Kickstarter and Print-and-Play
We hope to launch a Kickstarter campaign for Villages of Valeria in early 2016. I'll post here when the Kickstarter is up. In the meantime, a print-and-play version of the game is available now on BoardGameGeek: click here if you're interested, try the game, and send us your feedback!

Related Games
Another of Daily Magic's games is now in the last days of its Kickstarter campaign. Check out Mana Surge on Kickstarter!

Isaias Vallejo is also the designer of the board game Sunrise City, which is a nicely designed game that's a lot of fun. I recommend it.

Press Gang

I have a new boardgame design under development.
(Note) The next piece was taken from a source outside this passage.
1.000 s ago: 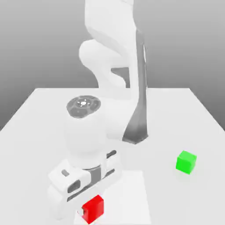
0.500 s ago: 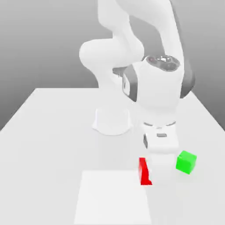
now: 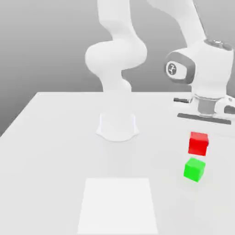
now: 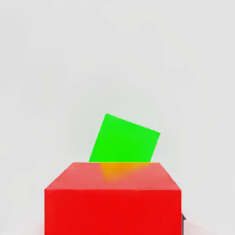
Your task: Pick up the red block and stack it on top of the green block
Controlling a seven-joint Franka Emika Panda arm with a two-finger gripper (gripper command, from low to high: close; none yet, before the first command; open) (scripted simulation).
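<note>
With the gripper [image 3: 200,137] clamped on the red block [image 3: 198,143] above the green block [image 3: 194,169] near the table's [image 3: 55,137] edge, you square it up, then lower gently.

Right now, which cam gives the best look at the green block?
The exterior view: the whole green block sits on the table, with the red block hanging just above it. In the hand view the green block is partly cut off by the red block.

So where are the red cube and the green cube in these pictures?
red cube [image 3: 198,144], exterior view, on its front face.
green cube [image 3: 194,170], exterior view, on its front face.
green cube [image 4: 125,139], hand view, on its top face.
</note>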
Its name is “Press Gang”. It got its start several years ago, when I thought up a mechanism for players to select tiles from an array of tiles on the table, by “walking” a pawn from tile to tile to reach the one you want. The cost of acquiring a tile would be the sum of the cost of walking your pawn and the cost of the tile itself. I wrote up a page of notes and thoughts about this mechanism. Here’s a quote from that page:
Players must balance the perceived value of a tile against the expense of acquiring it; and every move will change that equation for the next turn by putting the pawn in a different neighborhood. This sounds like a reasonably rich set of choices.
I filed my write-up, and forgot about it.

In late January of 2015 I was browsing old files out of boredom. I found my page of notes and starting thinking about it. In fairly short order I had the outline of a complete game, got excited, and started developing it.

Tile collection immediately suggests set collection as a goal: there would be different classes of tiles, and different individuals among those classes. Players would score by collecting appropriate sets of tiles.

Variety is important. Without it there is no compelling reason to walk an expensive distance to get a tile over there, instead of grabbing a cheap one nearby. Reiner Knizia’s amazing game Ra was my model for this: scoring would be different for each class of tile, giving players some difficult choices in deciding which tile might be best to acquire on any given turn.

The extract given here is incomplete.